Posted under: General
Title: Protecting What Matters: Defining Data Guardrails and Behavioral Analytics
This is the second post in our series on Protecting What Matters: Introducing Data Guardrails and Behavioral Analytics. Our first post, Introducing Data Guardrails and Behavioral Analytics: Understand the Mission we introduced the concepts and outlined the major categories of insider risk. In this post we define the concepts.
Data security has long been the most challenging domain of information security despite it being the charter of our entire practice. We only call it “data security” because “information security” was already taken. Data security cannot impede the use of the data itself. By contrast, it’s easy to protect archival data (encrypt it and lock up the keys in a safe). But protecting unstructured data in active use by our organizations? Not so easy. That’s why we started this research by focusing on insider risks, including external attackers leveraging insider access. Determining someone doing an authorized action, but with malicious intent is a nuance lost on most security tools.
How Data Guardrails and Data Behavioral Analytics are Different
Both data guardrails and data behavioral analytics strive to improve data security by combining content knowledge (classification) with context and usage. Data guardrails leverage this knowledge in deterministic models and processes to minimize the friction of security without still improving defenses. For example, if a user attempts to make a file in a sensitive repository public, a guardrail could require them to record a justification and then send a notification to security to approve the request. Guardrails are rule sets that keep users “within the lines” of authorized activity, based on what they are doing.
Data behavioral analytics extends the analysis to include current and historical activity and uses tools like artificial intelligence/machine learning and social graphs to identify unusual patterns that bypass other data security controls. They reduce these gaps by not only looking at content and simple context (as DLP might), but by adding in the history of how that data, and data like it, has been used within the current context. A simple example is a user accessing an unusual volume of data in a short period, which could indicate malicious intent or a compromised account. A more complicated situation would identify sensitive intellectual property on an accounting team device, even though they do not need to collaborate with the engineering team. This higher order decision making requires an understanding of data usage and connections within your environment.
Central to these concepts is the reality of distributed data actively used widely by many employees. Security can’t effectively lock everything down with strict rules to cover every use cases without fundamentally breaking business process. But with integrated views of data and its intersection with users, we can build data guardrails and informed data behavioral analytical models to identify and reduce misuse without negatively impacting legitimate activities. Data guardrails enforce predictable rules aligned with authorized business processes, while data behavioral analytics look for edge cases and less predictable anomalies.

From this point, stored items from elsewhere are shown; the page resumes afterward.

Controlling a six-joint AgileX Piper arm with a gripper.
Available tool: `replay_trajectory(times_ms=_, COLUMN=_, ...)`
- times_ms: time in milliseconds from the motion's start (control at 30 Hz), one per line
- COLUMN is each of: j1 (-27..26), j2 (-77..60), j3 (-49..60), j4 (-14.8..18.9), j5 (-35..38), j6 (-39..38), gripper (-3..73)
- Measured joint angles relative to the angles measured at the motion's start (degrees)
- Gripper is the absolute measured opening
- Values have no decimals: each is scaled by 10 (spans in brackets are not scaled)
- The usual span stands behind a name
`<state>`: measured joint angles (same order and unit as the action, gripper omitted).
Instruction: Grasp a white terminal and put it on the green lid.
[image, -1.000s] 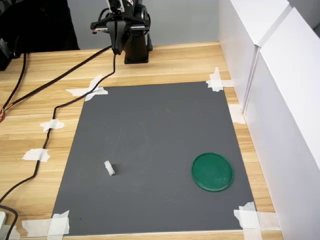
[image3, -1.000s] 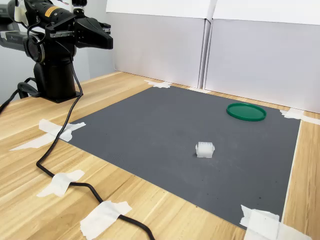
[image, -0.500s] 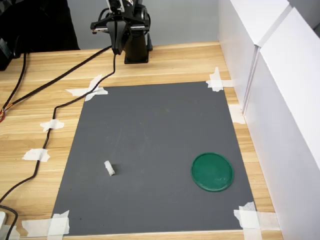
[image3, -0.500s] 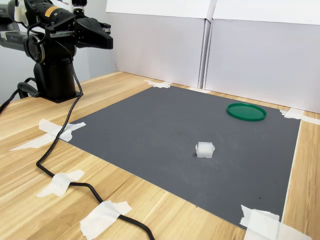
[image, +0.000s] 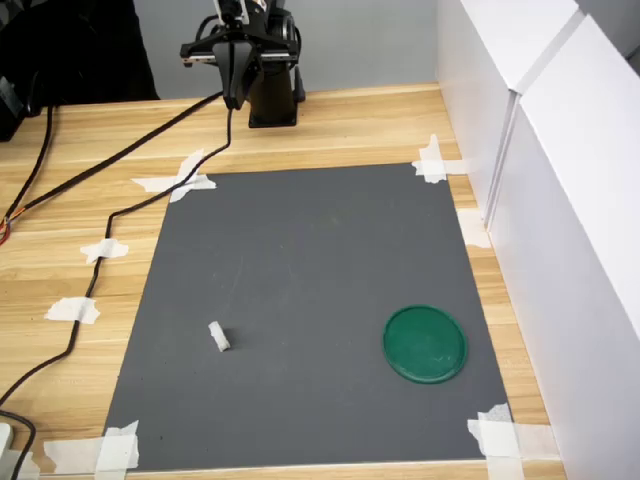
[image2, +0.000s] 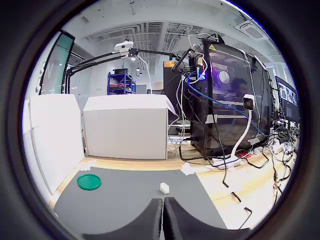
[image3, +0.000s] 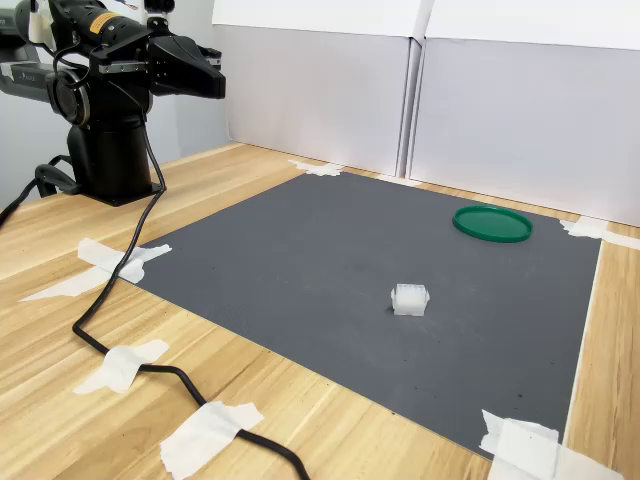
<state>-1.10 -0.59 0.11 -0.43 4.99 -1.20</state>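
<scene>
The white terminal is a tiny white block lying on the grey mat, toward the first exterior view's left. The green lid lies flat on the same mat, well apart from the terminal. My gripper hangs high near the arm's base, far from both. Its two dark fingers meet with no gap in the wrist view, and nothing is held.
The grey mat is taped to a wooden table. A black cable runs along the first exterior view's left edge of the mat. White panels wall the first exterior view's right side. The arm's black base stands at the table's back.
</scene>
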Motion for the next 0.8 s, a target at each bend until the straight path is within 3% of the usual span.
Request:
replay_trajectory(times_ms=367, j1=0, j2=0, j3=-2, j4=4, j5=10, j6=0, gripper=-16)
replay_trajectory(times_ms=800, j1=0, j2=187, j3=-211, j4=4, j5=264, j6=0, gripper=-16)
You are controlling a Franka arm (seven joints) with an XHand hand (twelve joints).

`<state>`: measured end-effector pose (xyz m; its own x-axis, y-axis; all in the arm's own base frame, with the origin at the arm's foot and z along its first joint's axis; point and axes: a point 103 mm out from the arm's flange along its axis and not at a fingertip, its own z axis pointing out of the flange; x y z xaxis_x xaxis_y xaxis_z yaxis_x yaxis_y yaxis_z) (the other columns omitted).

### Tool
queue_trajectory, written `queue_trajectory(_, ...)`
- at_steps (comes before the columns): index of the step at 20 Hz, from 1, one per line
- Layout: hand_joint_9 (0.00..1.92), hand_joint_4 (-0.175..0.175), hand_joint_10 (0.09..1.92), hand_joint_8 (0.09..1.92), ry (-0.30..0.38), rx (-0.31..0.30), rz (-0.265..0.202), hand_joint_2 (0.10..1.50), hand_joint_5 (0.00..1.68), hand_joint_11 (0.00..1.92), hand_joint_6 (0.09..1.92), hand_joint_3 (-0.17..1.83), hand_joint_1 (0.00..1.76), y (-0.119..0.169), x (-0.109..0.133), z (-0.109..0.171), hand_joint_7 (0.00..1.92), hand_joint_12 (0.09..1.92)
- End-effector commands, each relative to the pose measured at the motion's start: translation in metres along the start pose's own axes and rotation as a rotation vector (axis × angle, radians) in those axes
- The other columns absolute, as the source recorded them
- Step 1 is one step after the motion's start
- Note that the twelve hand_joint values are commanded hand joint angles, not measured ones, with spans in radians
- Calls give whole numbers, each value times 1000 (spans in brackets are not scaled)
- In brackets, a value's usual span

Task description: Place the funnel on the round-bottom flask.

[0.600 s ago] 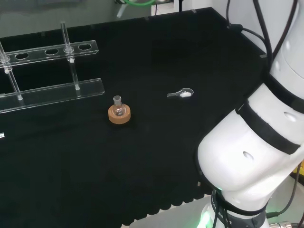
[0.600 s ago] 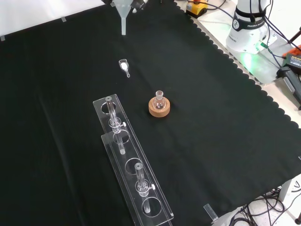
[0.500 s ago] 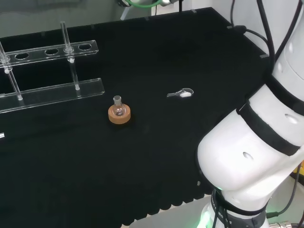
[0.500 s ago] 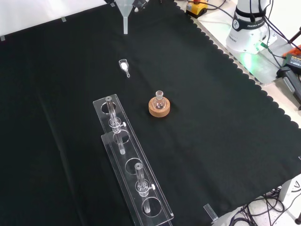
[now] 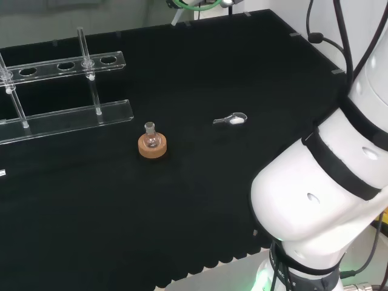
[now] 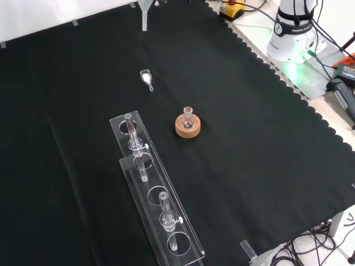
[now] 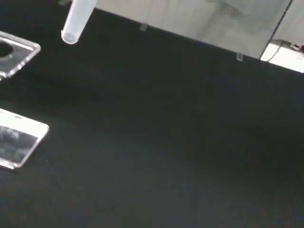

How Data Guardrails and Data Behavioral Analytics Work
The easiest way to understand the difference between data guardrails and data behavioral analytics is that guardrails rely on pre-built deterministic rules (which can be as simple as “if this then that”), while analytics relies on AI, machine learning, and other heuristic-based technologies that look at patterns and deviations.
To be effective, both rely on the following foundational capabilities:
* A centralized view of the data. Both approaches assume a broad understanding of data and usage; without a central view, you can’t build the rules or models.
* Access to data context. Context includes multiple characteristics, including location, size, data type (if available), tags, who has access, who created the data, and all available metadata.
* Access to user context, including privileges (entitlements), groups, roles, business unit, etc.
* The ability to monitor activity and enforce rules. Guardrails, by nature, are preventative controls and require enforcement capabilities. Data behavioral analytics can be technically only for detection but are far more effective in preventing loss if they can block actions.
The two technologies then work differently while reinforcing each other:
- Data guardrails are sets of rules that look for specific deviations from policy, then take action to restore compliance with the policy. To expand our earlier example:
- A user shares a file located in cloud storage publicly. Let’s assume the user has the proper privileges to make files public. Since the file is in a cloud service, we also assume centralized monitoring/visibility, as well as the capability to enforce rules on that file.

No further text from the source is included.